Reproduce only the lines below from the line containing "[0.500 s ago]" to the line containing "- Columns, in", exactly as written, with both end lines kept. Omit the pictures.

━━━ EXERCISE MATERIALS ━━━

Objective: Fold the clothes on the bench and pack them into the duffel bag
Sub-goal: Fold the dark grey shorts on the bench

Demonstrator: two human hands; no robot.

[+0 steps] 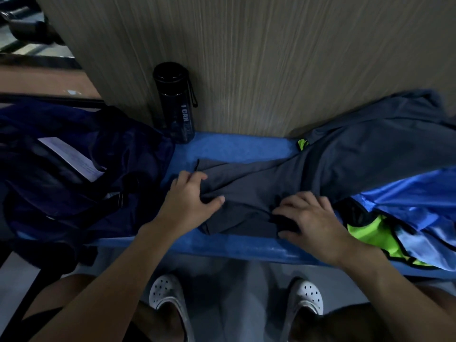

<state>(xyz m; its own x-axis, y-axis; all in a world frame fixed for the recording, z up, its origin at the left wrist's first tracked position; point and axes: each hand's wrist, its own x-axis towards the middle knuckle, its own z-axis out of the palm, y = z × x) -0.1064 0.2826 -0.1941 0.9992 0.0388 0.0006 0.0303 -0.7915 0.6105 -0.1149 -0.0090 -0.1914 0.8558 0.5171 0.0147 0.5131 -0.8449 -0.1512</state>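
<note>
White clogs (167, 292) stand on the floor below the blue worktop (237, 144). On it, the left hand (190, 193) has its grip closed on a bunched fold of the grey garment (259, 178). The right hand (313, 218) lies spread, pressing the cloth down. The garment is dull, creased and partly doubled over, trailing right beside a shiny blue top (407, 193) and neon green shorts (370, 233). The navy duffel bag (74, 169) gapes at the left. A black bottle (176, 102) stands behind it, against the wall.

Place: I take this for a gym changing area.
Counter: blue padded counter (234, 144), wood-grain panel (271, 58) right behind it.
On the counter: sports bottle (175, 104), duffel bag (118, 149), loose sportswear (345, 164).
</note>
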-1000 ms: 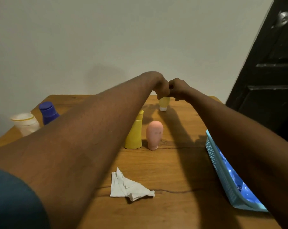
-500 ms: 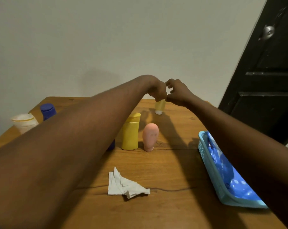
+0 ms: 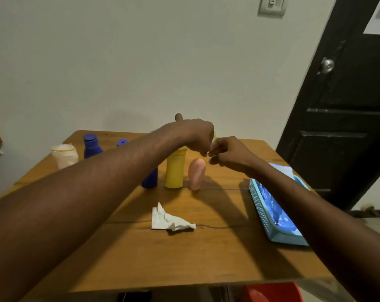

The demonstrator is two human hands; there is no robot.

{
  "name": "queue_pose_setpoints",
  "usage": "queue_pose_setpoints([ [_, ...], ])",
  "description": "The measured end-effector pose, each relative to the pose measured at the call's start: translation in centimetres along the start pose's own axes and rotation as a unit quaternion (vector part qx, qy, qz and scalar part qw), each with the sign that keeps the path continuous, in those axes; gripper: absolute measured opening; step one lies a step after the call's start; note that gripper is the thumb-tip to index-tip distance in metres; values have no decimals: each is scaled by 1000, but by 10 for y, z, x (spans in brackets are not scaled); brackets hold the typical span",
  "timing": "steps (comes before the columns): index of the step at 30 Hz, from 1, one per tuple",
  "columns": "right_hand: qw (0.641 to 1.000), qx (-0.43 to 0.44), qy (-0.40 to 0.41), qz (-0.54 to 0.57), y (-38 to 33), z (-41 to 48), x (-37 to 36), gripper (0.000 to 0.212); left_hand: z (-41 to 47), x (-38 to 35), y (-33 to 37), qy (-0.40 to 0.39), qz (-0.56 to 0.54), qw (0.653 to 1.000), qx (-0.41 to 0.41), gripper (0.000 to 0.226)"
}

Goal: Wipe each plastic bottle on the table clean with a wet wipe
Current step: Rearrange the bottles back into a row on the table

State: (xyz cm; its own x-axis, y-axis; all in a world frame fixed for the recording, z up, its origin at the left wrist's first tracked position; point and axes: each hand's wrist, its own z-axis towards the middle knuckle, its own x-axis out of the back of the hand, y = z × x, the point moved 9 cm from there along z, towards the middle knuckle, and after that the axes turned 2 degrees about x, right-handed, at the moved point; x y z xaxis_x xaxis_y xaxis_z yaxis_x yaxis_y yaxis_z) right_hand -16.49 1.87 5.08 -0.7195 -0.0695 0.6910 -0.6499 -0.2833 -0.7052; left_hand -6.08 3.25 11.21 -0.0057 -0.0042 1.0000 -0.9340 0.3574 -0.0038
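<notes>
Head view only. Left hand (image 3: 195, 136) and right hand (image 3: 228, 153) are raised over the far middle of the table (image 3: 206, 258), knuckles almost touching. Both have fingers curled in; left thumb sticks up. Something pale shows where the fingertips meet and a yellow sliver shows behind the left hand, too hidden to name. Can't tell what either hand grasps, if anything.

Wipe (image 3: 169, 220) lies crumpled on the table mid-front, apart from both hands, nothing touching it.

Bottles stand upright in a row below the hands: yellow bottle (image 3: 174, 171) in the middle, pink bottle (image 3: 196, 174) just beside it on the right, near blue bottle (image 3: 150, 179) on the left, mostly hidden by the left forearm. Far blue bottle (image 3: 91, 144) stands at the back left, with a blue cap (image 3: 122, 142) poking up next to it behind the arm. White jar (image 3: 64, 154) sits at the far left edge.

Basket (image 3: 258, 205), light blue, sits at the right edge under the right forearm, with a blue packet (image 3: 271, 205) inside. Black door (image 3: 341, 127) stands at the right.
</notes>
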Motion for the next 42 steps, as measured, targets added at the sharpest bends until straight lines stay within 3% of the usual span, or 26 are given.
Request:
queue_pose_setpoints([
  [3,1000,12,-19,-8,-9,-12,-16,54,-18,-1,6,16,0,1000,7,33],
  [9,999,26,3,-48,-11,-22,-36,39,-40,-14,7,37,-12,999,14,30],
  [15,998,41,55,-1,-7,-27,-38,30,-43,-22,7,63,-42,997,7,23],
  [30,989,90,94,-67,-31,39,3,27,2,24,-23,58,-144,988,7,27],
  [36,988,98,91,-81,-43,96,0,29,36,37,-52,32,-139,989,34,35],
  [42,989,81,58,-109,-34,138,-28,30,72,6,-77,-64,-95,992,59,37],
])
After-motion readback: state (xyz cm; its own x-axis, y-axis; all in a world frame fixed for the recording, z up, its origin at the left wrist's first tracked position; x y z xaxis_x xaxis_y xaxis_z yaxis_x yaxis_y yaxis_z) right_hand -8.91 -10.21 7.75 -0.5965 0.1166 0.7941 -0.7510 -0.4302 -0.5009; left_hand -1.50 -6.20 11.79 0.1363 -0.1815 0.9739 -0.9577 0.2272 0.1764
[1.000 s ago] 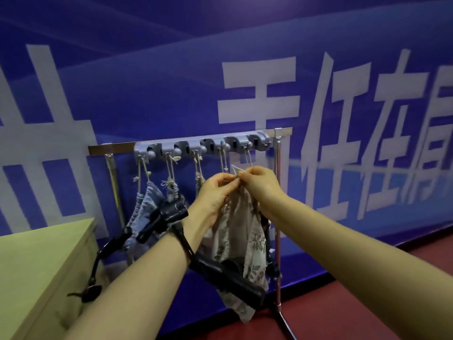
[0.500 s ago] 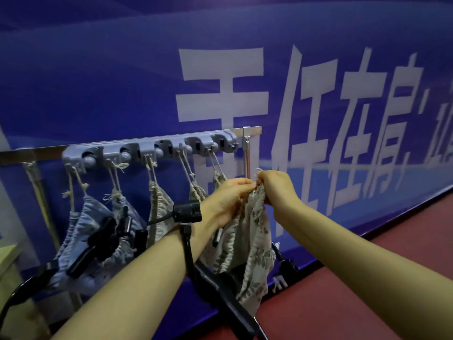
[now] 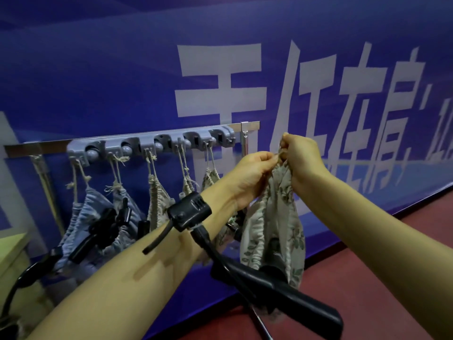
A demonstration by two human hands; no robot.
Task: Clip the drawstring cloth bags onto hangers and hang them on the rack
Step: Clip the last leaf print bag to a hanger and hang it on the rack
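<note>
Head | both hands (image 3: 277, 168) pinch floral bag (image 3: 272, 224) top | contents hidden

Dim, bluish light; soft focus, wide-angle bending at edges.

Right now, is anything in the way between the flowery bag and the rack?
Nothing visible. Both hands, left and right, pinch the floral bag by its top, just right of the rack. Only open air lies between them. Five bags already hang there.

Staged indoor hall or work area: huge blue printed banner (image 3: 122, 69) behind metal rack (image 3: 152, 143), dark red floor (image 3: 367, 278) below banner.
</note>
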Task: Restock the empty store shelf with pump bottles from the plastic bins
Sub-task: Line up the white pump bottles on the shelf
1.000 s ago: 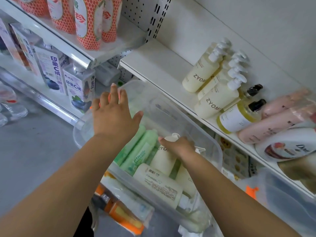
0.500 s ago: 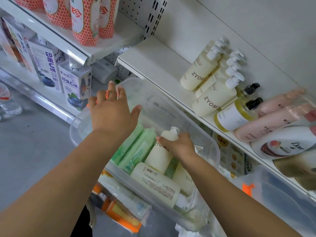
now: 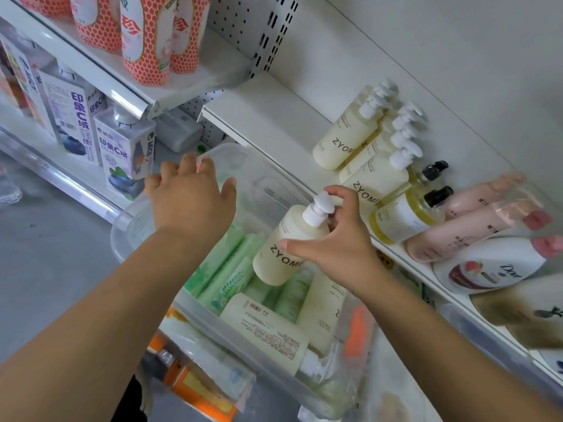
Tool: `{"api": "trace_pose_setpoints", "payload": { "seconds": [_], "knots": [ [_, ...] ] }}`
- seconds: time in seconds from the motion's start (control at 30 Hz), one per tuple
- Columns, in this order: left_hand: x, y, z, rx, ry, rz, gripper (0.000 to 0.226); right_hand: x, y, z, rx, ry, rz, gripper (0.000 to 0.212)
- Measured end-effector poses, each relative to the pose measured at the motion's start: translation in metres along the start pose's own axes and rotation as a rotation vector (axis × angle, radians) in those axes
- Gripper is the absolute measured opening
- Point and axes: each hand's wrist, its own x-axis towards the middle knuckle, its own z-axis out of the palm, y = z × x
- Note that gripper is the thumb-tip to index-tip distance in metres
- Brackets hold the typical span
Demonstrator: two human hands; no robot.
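My right hand [image 3: 338,239] grips a cream ZYOME pump bottle [image 3: 286,245] by its upper body and holds it above the clear plastic bin [image 3: 268,184]. My left hand [image 3: 192,196] rests on the bin's far left rim, fingers curled over the edge. Inside the bin lie more cream pump bottles [image 3: 268,330] and several green bottles [image 3: 231,269]. On the white shelf [image 3: 274,129] to the right stand several cream ZYOME pump bottles [image 3: 344,138] in a row.
Two yellow bottles with black pumps [image 3: 405,214], pink bottles [image 3: 475,226] and a white Dove bottle [image 3: 490,263] fill the shelf further right. Drink cartons [image 3: 122,150] and red-patterned pouches [image 3: 146,35] occupy the left shelves. A second bin with orange items [image 3: 195,382] sits below.
My right hand has lifted the cream pump bottle up out of the bin and toward the shelf. My left hand stays on the bin's rim.
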Motion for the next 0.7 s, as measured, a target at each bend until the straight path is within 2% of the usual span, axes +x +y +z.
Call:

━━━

SOLUTION:
[0.500 s ago] 
[now] 
A demonstration by two human hands; no robot.
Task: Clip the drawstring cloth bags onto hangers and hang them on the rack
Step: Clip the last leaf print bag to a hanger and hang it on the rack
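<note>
Head | both hands (image 3: 277, 168) pinch floral bag (image 3: 272, 224) top | contents hidden

Dim, bluish light; soft focus, wide-angle bending at edges.

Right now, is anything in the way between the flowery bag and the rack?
Nothing visible. Both hands, left and right, pinch the floral bag by its top, just right of the rack. Only open air lies between them. Five bags already hang there.

Staged indoor hall or work area: huge blue printed banner (image 3: 122, 69) behind metal rack (image 3: 152, 143), dark red floor (image 3: 367, 278) below banner.
</note>
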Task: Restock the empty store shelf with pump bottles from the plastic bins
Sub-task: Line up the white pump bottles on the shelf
1.000 s ago: 
0.500 s ago: 
now: 
Tool: `{"api": "trace_pose_setpoints", "payload": { "seconds": [_], "knots": [ [_, ...] ] }}`
- seconds: time in seconds from the motion's start (control at 30 Hz), one per tuple
- Columns, in this order: left_hand: x, y, z, rx, ry, rz, gripper (0.000 to 0.226); right_hand: x, y, z, rx, ry, rz, gripper (0.000 to 0.212)

No more work is needed on this exercise.